## Description of the task:
Please transcribe the listing below in full and word for word, without its pictures.

☆ ☆ ☆ ☆ ☆ ☆ ☆

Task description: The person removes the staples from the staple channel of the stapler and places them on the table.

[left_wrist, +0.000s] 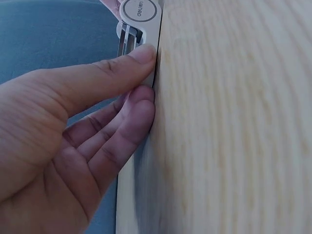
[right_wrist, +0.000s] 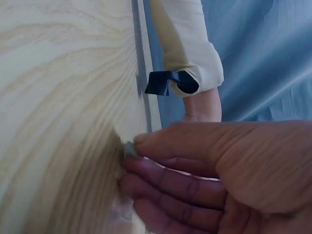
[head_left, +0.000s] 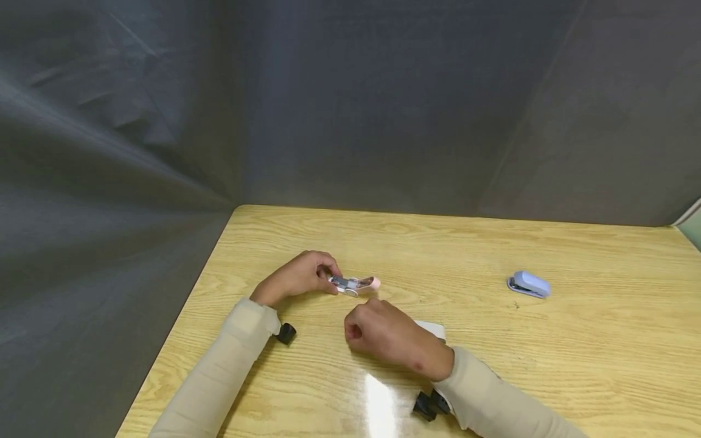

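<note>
A small white and pink stapler [head_left: 350,285] lies with its top swung open on the wooden table. My left hand [head_left: 306,274] pinches its near end between thumb and fingers. In the left wrist view, the stapler's round hinge disc [left_wrist: 140,9] and metal rail show past the thumb. My right hand [head_left: 386,331] is just in front of the stapler, close over the tabletop, its fingers curled. Between that thumb and forefinger sits a small grey piece [right_wrist: 130,149], mostly hidden by the fingertips; I cannot tell its kind.
A light blue stapler [head_left: 529,284] stands farther right on the table [head_left: 602,340]. Partly behind my right wrist lies a flat white object [head_left: 431,329]. Dark sheeting [head_left: 383,109] hangs along the back and left edges. Black camera mounts [head_left: 286,333] hang from both sleeves.
</note>
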Demonstrator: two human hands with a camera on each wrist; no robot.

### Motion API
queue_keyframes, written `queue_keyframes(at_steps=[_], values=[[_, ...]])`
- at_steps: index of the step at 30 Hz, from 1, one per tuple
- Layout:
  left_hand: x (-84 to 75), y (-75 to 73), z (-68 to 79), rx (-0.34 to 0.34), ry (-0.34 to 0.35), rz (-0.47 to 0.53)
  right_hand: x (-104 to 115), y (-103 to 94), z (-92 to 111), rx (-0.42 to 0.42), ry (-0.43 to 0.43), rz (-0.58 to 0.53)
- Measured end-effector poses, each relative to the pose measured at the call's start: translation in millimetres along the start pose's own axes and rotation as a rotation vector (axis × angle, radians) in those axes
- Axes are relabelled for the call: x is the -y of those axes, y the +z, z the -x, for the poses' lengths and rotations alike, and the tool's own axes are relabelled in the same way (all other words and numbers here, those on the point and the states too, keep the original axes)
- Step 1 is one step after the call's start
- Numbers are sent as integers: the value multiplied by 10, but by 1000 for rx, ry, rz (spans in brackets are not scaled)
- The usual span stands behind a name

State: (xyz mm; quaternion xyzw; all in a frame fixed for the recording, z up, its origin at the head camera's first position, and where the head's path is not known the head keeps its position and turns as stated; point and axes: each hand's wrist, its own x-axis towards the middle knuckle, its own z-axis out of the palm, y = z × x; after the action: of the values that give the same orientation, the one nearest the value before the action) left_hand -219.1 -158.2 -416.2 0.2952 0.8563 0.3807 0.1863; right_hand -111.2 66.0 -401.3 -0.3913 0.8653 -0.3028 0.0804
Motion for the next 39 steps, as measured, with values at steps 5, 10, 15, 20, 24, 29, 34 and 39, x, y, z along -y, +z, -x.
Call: queue_keyframes(at_steps=[5,10,15,20,24,29,34,39], values=[[-5,-18,14,14,5,-42,-21,-10,33,20,35,22],[19,-25,33,14,15,-58,2,-18,48,23,36,87],[33,-12,37,6,26,-63,32,-30,54,13,20,142],[38,-1,36,0,27,-70,35,-55,58,25,15,151],[37,0,35,3,25,-73,18,-64,50,34,24,175],[27,-3,41,5,24,-73,7,-67,37,43,20,215],[20,1,41,5,26,-75,-9,-70,34,77,16,185],[21,1,44,3,31,-78,-17,-62,27,79,17,166]])
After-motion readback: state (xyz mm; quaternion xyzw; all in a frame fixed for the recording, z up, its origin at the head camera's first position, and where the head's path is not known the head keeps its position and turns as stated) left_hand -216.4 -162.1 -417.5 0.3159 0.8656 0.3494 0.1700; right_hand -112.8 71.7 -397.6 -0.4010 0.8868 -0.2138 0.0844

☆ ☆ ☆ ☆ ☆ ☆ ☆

## Answer space:
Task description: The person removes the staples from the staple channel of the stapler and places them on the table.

[left_wrist, +0.000s] 
[right_wrist, +0.000s] 
[head_left, +0.000s] 

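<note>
A small white and pink stapler [head_left: 350,285] lies with its top swung open on the wooden table. My left hand [head_left: 306,274] pinches its near end between thumb and fingers. In the left wrist view, the stapler's round hinge disc [left_wrist: 140,9] and metal rail show past the thumb. My right hand [head_left: 386,331] is just in front of the stapler, close over the tabletop, its fingers curled. Between that thumb and forefinger sits a small grey piece [right_wrist: 130,149], mostly hidden by the fingertips; I cannot tell its kind.
A light blue stapler [head_left: 529,284] stands farther right on the table [head_left: 602,340]. Partly behind my right wrist lies a flat white object [head_left: 431,329]. Dark sheeting [head_left: 383,109] hangs along the back and left edges. Black camera mounts [head_left: 286,333] hang from both sleeves.
</note>
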Demonstrator: two human hands with a camera on each wrist; no robot.

### Motion API
queue_keyframes, written `queue_keyframes(at_steps=[_], values=[[_, ...]])`
- at_steps: index of the step at 30 Hz, from 1, one per tuple
- Layout:
  left_hand: x (-84 to 75), y (-75 to 73), z (-68 to 79), rx (-0.34 to 0.34), ry (-0.34 to 0.35), rz (-0.47 to 0.53)
  right_hand: x (-104 to 115), y (-103 to 94), z (-92 to 111), rx (-0.42 to 0.42), ry (-0.43 to 0.43), rz (-0.58 to 0.53)
- Measured end-effector poses, each relative to the pose measured at the call's start: translation in millimetres along the start pose's own axes and rotation as a rotation vector (axis × angle, radians) in those axes
- Axes are relabelled for the call: x is the -y of those axes, y the +z, z the -x, for the poses' lengths and rotations alike, and the tool's own axes are relabelled in the same way (all other words and numbers here, those on the point and the states too, keep the original axes)
- Step 1 is one step after the call's start
- Numbers are sent as integers: the value multiplied by 10, but by 1000 for rx, ry, rz (spans in brackets are not scaled)
- The usual span stands behind a name

State: (xyz mm; quaternion xyzw; all in a frame fixed for the recording, z up, its origin at the head camera's first position, and where the head's path is not known the head keeps its position and turns as stated; point and axes: each hand's wrist, its own x-axis towards the middle knuckle, its own z-axis out of the palm, y = z × x; after the action: of the values that give the same orientation, the one nearest the value before the action) left_hand -219.1 -158.2 -416.2 0.2952 0.8563 0.3807 0.1863; right_hand -111.2 66.0 -401.3 -0.3913 0.8653 -0.3028 0.0804
Motion for the next 39 steps, as measured, with values at steps 5, 10, 15, 20, 24, 29, 34 and 39, x, y, z along -y, +z, -x.
Call: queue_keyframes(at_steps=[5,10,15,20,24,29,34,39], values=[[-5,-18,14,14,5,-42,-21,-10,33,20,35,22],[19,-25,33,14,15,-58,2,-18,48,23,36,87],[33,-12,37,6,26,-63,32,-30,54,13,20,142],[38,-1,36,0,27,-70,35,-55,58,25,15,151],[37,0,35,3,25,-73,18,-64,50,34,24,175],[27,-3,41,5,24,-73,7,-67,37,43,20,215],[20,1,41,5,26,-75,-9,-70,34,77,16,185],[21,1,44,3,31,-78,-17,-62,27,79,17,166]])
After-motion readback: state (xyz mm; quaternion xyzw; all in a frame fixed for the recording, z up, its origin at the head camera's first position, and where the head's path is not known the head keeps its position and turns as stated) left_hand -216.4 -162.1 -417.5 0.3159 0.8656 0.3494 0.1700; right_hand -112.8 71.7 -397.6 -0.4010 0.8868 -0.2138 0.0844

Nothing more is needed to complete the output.